Critics were quick to note that the bill, even if passed, would face immediate challenge in the courts, and nearly certainly would be ruled unconstitutional. But proponents may be hoping that by the time the case winds its way up to possible U.S. Supreme Court review, the composition of the High Court might have changed sufficiently, giving the law a chance to be the measure that eventually overturns Obergefell.
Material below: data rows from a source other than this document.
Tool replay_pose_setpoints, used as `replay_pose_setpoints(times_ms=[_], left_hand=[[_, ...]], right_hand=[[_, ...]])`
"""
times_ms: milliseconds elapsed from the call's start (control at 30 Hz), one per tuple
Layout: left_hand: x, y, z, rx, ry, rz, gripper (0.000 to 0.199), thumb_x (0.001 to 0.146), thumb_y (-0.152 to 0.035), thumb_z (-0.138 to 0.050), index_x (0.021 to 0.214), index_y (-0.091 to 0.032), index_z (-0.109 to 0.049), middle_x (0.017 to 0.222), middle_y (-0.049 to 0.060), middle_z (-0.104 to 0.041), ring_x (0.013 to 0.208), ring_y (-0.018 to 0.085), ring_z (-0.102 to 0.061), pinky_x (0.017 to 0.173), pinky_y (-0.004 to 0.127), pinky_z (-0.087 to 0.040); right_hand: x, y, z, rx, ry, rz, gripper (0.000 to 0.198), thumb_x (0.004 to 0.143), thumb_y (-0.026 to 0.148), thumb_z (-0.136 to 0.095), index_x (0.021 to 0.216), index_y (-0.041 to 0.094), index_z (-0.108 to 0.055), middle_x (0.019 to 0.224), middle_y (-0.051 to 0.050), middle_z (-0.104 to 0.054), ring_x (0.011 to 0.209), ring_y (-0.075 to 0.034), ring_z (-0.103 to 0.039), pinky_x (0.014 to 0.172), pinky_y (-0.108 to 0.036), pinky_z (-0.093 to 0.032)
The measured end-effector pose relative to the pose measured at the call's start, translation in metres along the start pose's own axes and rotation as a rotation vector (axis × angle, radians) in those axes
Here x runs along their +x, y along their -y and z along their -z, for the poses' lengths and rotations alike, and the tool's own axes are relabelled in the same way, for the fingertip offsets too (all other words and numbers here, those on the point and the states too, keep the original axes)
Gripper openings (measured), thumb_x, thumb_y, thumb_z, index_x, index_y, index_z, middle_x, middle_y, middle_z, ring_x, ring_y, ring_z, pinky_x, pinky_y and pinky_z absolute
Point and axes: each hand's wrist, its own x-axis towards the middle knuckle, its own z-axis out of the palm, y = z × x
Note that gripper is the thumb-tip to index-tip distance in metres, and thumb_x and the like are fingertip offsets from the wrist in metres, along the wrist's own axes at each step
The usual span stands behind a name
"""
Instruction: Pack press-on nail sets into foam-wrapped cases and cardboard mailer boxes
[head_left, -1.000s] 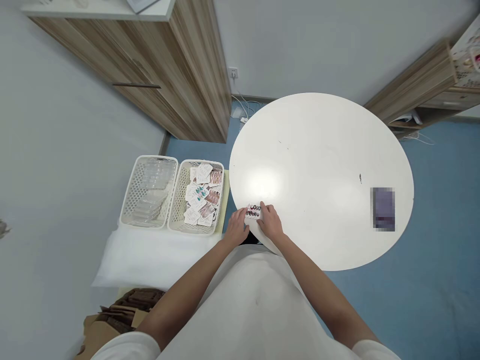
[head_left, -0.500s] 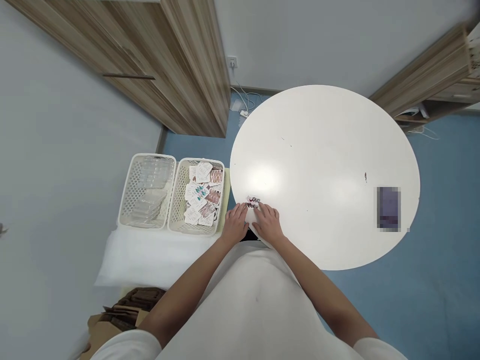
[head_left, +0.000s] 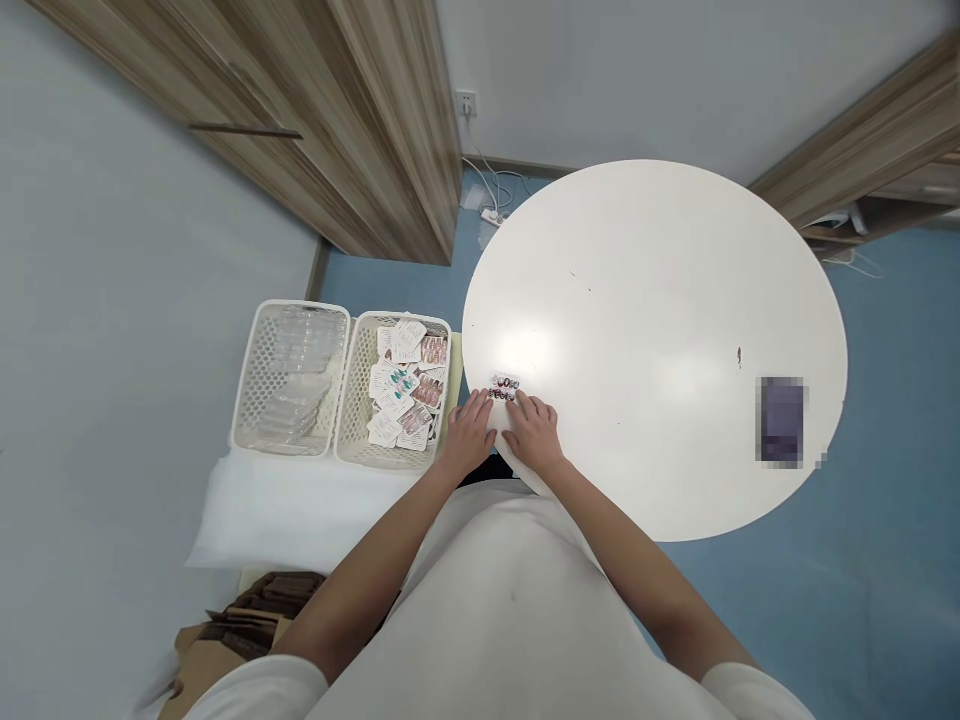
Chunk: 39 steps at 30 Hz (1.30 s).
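Observation:
A small set of dark and pink press-on nails (head_left: 504, 387) in two rows lies on the white oval table (head_left: 660, 260), close to its near left edge. My left hand (head_left: 468, 430) rests at the near left side of the set, fingertips against or just beside it. On the near right side my right hand (head_left: 534, 428) lies with its fingers stretched forward and the tips at the set's edge. Both hands are open, with the thumbs pointing toward each other. Whether the fingertips press on the set is too small to tell.
Left of the table, one white basket (head_left: 343, 400) holds several nail cards; another (head_left: 238, 400) holds clear plastic trays. A blurred purple object (head_left: 782, 420) lies at the table's right. Folded brown cardboard (head_left: 217, 650) is at lower left, a wooden cabinet (head_left: 375, 130) behind the baskets.
The nail set and both hands have moved a little forward, away from my body, over the table. My view has shifted slightly too.

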Motion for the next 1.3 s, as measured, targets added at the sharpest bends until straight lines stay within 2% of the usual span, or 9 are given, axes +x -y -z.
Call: replay_pose_setpoints(times_ms=[267, 733, 933, 1133, 1300], left_hand=[[-0.003, 0.001, 0.000, -0.039, -0.025, -0.025, 0.046, 0.080, -0.023, -0.041, 0.126, -0.015, -0.037, 0.138, 0.012, -0.031, 0.129, 0.024, -0.023, 0.098, 0.041, -0.022], [-0.003, -0.001, -0.005, 0.119, 0.015, -0.044, 0.048, 0.082, -0.025, -0.036, 0.129, -0.014, -0.034, 0.140, 0.009, -0.028, 0.130, 0.023, -0.019, 0.098, 0.038, -0.026], [-0.003, -0.001, -0.007, 0.129, 0.003, -0.049, 0.050, 0.082, -0.025, -0.035, 0.130, -0.014, -0.031, 0.142, 0.008, -0.022, 0.131, 0.022, -0.016, 0.099, 0.039, -0.024], [-0.012, -0.010, -0.009, 0.091, -0.025, -0.001, 0.049, 0.082, -0.024, -0.035, 0.130, -0.013, -0.031, 0.142, 0.010, -0.021, 0.131, 0.022, -0.017, 0.100, 0.039, -0.022], [-0.033, -0.025, -0.011, 0.038, -0.074, 0.086, 0.048, 0.081, -0.025, -0.038, 0.128, -0.015, -0.034, 0.141, 0.011, -0.026, 0.131, 0.024, -0.018, 0.099, 0.040, -0.024]], right_hand=[[-0.001, 0.001, 0.001, -0.020, -0.009, 0.009, 0.045, 0.078, 0.030, -0.048, 0.121, 0.020, -0.042, 0.134, -0.011, -0.036, 0.114, -0.028, -0.031, 0.091, -0.044, -0.021], [-0.006, -0.003, -0.007, -0.063, -0.033, 0.014, 0.049, 0.081, 0.033, -0.042, 0.126, 0.014, -0.036, 0.138, -0.014, -0.029, 0.119, -0.028, -0.030, 0.096, -0.045, -0.020], [-0.007, -0.004, -0.010, -0.012, -0.021, 0.018, 0.052, 0.081, 0.031, -0.042, 0.129, 0.014, -0.031, 0.140, -0.014, -0.024, 0.122, -0.027, -0.027, 0.098, -0.047, -0.020], [-0.023, -0.013, -0.006, 0.051, 0.004, 0.081, 0.055, 0.079, 0.027, -0.046, 0.129, 0.012, -0.030, 0.141, -0.016, -0.021, 0.127, -0.028, -0.021, 0.100, -0.048, -0.022], [-0.046, -0.028, 0.007, 0.101, 0.008, 0.143, 0.056, 0.078, 0.023, -0.045, 0.130, 0.013, -0.028, 0.139, -0.016, -0.023, 0.126, -0.027, -0.026, 0.097, -0.045, -0.031]])
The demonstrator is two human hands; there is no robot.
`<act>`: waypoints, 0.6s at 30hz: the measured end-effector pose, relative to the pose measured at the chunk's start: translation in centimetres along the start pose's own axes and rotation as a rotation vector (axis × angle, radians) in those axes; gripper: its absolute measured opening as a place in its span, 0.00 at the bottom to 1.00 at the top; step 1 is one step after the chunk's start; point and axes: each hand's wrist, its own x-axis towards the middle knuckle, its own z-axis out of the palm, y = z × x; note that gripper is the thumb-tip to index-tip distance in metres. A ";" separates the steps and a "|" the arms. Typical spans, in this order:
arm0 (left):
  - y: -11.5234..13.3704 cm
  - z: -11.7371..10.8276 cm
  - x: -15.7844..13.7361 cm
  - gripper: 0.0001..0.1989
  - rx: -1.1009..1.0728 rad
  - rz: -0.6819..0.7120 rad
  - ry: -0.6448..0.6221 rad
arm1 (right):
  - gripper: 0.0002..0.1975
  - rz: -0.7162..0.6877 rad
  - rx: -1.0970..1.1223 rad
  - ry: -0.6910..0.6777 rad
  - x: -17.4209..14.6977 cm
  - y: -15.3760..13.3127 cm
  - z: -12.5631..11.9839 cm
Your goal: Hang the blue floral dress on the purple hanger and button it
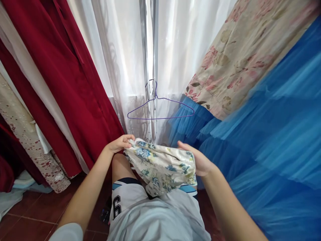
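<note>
A pale garment [160,164] with blue and yellow flowers is stretched between my hands above my lap. My left hand [120,144] pinches its upper left corner between thumb and fingers. At the right end, my right hand [200,159] holds the cloth from behind; its thumb sticks up apart and the cloth hides its other fingers. The garment's lower edge sags toward my white shorts [130,201]. Just beyond the garment, a thin purple hanger [160,117] hangs bare in front of a metal upright.
Dark red clothing [72,77] hangs on the left, beside a beige piece with red flowers [32,147]. On the right hang a pink-flowered cloth [225,63] and layered blue tulle [265,144]. White curtains [125,43] and metal uprights [154,50] stand ahead. Below lies a red tiled floor [30,217].
</note>
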 end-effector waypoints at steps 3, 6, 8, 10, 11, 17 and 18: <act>1.7 -2.0 -1.3 0.20 0.216 -0.081 0.015 | 0.27 0.045 -0.042 -0.198 0.2 -2.3 -2.3; 2.4 -2.5 -1.8 0.17 0.401 -0.140 -0.001 | 0.19 -0.020 -0.322 -0.182 2.3 -4.1 -4.3; 2.8 -2.5 -1.6 0.15 0.486 -0.160 -0.025 | 0.16 -0.118 -0.473 -0.050 4.6 -4.8 -5.5; 3.4 -2.3 -1.3 0.16 0.545 -0.115 -0.017 | 0.15 -0.240 -0.518 0.081 7.1 -5.2 -6.6; 3.9 -2.4 -1.2 0.17 0.569 -0.052 0.020 | 0.15 -0.299 -0.513 0.132 8.2 -5.3 -7.1; 8.2 -5.0 -0.9 0.20 0.742 0.227 0.283 | 0.36 -0.415 -0.646 0.219 13.0 -4.2 -8.7; 8.6 -5.7 -0.7 0.19 0.819 0.225 0.300 | 0.38 -0.412 -0.690 0.226 13.6 -3.9 -8.8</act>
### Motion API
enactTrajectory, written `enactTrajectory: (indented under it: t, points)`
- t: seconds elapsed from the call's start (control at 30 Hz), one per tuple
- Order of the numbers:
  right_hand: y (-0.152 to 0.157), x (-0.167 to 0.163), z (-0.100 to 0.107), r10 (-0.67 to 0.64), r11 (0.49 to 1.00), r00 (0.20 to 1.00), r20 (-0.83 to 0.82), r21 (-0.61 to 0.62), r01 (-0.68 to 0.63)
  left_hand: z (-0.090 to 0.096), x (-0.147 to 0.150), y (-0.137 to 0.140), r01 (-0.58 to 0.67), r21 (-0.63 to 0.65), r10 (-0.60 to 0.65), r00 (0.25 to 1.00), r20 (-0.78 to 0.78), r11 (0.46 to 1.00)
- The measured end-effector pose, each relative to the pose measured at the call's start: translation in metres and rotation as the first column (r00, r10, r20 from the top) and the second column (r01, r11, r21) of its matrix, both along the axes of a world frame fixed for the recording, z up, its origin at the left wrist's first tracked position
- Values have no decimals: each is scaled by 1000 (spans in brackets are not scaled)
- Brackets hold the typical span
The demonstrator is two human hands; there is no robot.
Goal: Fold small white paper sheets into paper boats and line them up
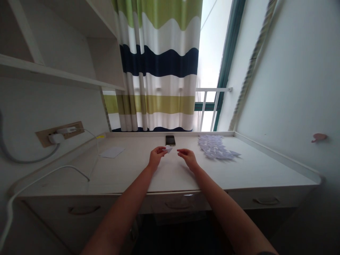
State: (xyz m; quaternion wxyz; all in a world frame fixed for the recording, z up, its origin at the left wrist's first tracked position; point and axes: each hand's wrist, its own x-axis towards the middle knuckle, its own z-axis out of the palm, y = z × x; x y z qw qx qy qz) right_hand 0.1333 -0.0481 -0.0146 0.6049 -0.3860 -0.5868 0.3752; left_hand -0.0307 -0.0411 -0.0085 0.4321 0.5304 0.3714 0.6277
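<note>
A small piece of folded white paper (169, 149) with a pointed end is pinched in the fingers of my left hand (156, 156), above the middle of the white desk. My right hand (188, 158) is just to the right of the paper, apart from it. Its fingers are bent toward the paper with a small gap between the tips, and nothing shows in them. Behind the folded paper lies a dark phone (170, 140). To the right, many folded white paper pieces (215, 147) with pointed ends lie in overlapping rows on the desk.
Flat white paper (112, 152) lies on the left of the desk (132, 179). A white cable (53, 169) runs over the left edge, near plugs in a wall socket (60, 134). A raised rim borders the desk's back and sides. Drawers with handles (265, 201) sit beneath.
</note>
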Motion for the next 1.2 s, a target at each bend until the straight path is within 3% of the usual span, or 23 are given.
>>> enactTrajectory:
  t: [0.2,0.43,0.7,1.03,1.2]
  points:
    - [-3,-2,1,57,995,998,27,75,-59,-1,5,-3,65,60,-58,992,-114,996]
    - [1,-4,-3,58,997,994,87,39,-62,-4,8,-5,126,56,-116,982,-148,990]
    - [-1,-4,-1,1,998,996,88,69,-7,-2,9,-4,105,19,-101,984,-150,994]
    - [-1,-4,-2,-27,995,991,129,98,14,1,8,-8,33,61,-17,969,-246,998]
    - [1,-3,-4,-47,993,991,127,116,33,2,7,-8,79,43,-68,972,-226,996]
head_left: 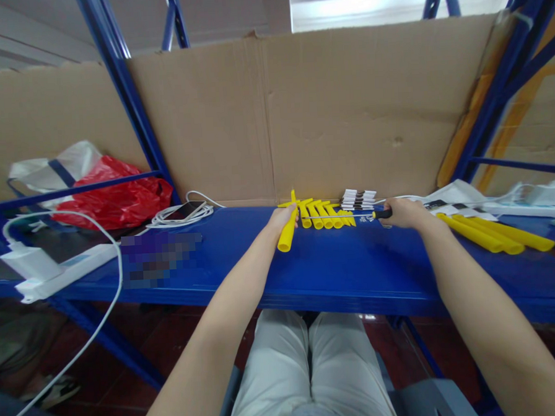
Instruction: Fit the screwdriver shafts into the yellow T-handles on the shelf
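In my left hand (282, 221) is a yellow plastic tube (287, 235), tilted with its open round end towards me; thin yellow blades stick out at its far end. My right hand (403, 214) is closed round the black and yellow handle of a screwdriver (381, 214). Its long thin shaft points left, to the tube; whether the tip touches it I cannot tell. Behind the shaft lies a row of several similar yellow pieces (327, 221), side by side. A small stack of white and black packets (358, 199) sits behind, against the cardboard.
More yellow tubes (488, 237) lie at the right on the blue shelf (346, 272). A cardboard panel (346, 105) stands at the back. On the left are a red bag (118, 194), a coiled white cable (180, 216) and a power strip (71, 271) with a looping cord.
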The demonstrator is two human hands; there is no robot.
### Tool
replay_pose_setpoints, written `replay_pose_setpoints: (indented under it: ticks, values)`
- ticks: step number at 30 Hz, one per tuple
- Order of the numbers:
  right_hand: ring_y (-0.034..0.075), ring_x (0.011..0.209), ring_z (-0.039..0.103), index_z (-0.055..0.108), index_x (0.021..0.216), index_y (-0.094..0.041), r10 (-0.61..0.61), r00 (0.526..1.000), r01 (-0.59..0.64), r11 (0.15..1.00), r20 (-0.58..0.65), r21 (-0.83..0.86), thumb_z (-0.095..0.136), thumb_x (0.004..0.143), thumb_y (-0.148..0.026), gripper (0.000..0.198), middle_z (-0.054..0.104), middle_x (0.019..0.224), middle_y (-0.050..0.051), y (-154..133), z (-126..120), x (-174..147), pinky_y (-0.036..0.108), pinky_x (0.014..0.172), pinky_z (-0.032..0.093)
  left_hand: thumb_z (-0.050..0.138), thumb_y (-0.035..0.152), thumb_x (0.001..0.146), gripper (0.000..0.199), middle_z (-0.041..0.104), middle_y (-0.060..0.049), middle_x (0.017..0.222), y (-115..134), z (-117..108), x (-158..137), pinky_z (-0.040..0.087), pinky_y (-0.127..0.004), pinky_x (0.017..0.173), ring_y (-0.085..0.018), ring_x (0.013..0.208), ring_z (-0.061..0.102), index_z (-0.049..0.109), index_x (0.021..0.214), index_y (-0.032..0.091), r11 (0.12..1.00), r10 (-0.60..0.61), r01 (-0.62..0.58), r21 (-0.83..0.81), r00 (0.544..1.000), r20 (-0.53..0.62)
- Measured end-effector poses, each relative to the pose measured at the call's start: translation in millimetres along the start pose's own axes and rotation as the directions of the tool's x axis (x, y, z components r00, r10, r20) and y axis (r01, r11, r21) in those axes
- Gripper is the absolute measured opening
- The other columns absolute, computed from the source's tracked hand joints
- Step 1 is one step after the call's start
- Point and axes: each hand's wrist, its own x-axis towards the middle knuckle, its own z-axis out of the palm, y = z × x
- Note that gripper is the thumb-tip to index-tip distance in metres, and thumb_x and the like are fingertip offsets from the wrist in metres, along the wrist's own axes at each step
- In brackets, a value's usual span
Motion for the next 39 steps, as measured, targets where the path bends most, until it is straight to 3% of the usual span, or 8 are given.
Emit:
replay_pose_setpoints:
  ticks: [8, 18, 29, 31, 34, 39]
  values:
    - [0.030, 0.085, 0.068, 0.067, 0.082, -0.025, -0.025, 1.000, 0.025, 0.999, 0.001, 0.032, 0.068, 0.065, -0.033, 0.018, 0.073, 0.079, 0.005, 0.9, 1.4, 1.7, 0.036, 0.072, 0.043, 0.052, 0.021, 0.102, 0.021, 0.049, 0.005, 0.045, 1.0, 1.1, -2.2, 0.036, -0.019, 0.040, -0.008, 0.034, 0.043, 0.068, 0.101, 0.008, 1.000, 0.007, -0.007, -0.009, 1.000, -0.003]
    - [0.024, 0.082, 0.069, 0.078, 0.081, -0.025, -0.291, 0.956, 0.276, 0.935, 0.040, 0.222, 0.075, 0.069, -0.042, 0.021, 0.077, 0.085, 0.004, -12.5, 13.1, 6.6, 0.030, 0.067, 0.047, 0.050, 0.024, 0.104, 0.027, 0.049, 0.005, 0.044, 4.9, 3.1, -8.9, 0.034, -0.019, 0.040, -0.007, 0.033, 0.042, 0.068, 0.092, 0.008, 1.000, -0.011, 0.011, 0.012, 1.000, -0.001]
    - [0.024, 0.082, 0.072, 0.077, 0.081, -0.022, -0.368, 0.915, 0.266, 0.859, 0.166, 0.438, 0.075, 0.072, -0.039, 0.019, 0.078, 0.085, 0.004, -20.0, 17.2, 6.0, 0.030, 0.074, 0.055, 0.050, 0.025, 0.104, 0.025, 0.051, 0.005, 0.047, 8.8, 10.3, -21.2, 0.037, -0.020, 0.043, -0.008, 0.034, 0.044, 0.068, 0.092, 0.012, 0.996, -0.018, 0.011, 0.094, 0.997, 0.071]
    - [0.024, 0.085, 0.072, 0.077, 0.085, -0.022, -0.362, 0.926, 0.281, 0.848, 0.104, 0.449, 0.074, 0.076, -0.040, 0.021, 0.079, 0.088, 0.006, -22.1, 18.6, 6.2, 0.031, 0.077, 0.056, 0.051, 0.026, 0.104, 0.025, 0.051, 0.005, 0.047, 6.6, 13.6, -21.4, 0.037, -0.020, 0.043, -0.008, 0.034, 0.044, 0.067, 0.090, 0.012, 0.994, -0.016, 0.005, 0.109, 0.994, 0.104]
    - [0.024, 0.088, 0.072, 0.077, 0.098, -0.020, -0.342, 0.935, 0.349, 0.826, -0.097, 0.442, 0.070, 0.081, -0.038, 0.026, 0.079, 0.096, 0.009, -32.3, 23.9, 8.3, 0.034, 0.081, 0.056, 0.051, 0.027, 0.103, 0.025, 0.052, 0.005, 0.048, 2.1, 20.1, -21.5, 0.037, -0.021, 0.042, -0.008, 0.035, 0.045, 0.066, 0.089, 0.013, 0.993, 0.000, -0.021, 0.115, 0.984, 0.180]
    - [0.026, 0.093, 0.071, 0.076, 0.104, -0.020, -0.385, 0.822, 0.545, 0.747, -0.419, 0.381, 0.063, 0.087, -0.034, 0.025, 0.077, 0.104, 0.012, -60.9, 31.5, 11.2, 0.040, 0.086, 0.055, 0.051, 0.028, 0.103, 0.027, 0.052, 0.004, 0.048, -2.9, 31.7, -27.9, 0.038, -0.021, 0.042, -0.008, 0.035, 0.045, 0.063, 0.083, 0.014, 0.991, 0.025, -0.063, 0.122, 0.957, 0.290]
Most observers believe the bill may never have a chance to become law: The legislators behind it are known for frequently filing bills that don’t receive a hearing because their fellow House GOP leaders don’t support the proposals, according to the Observer. The bill thus is likely more of a symbolic protest by the far right at this point. Its verbiage is directed toward that voter base, which often rails at the judiciary for perceived overstepping. HN 780, for example, declares that the decision granting same-sex marriage violated “constitutional bounds,” that the decision “exceeds the authority of the court relative to the decree of Almighty God” and that it “abrogates the clear meaning and understanding of marriage in all societies throughout prior history.”

If it manages to pass, it would restore Amendment 1, which declared same-sex marriage unconstitutional and was passed by the state’s voters in 2012 by more than 60 percent. But it would also likely renew calls for boycotts, which already have cost the state heavily in funding and tourist dollars.

The effort in North Carolina echoes efforts in nearby Alabama by that state’s high court to nullify the effect of the High Court’s Obergefell decision. The actions of the Chief Justice in Alabama were eventually overturned, and he was removed from office as a result.

Democrats were quick to condemn the proposed bill. Newly elected Governor Roy Cooper took to Twitter to make his opposition clear. “This bill is wrong. We need more LGBT protections, not fewer.”

Wake County Commissioner John Burns also blasted the bill. “Pittman and Speciale are embarrassments to the State of North Carolina and should be shunned from public life,” he tweeted.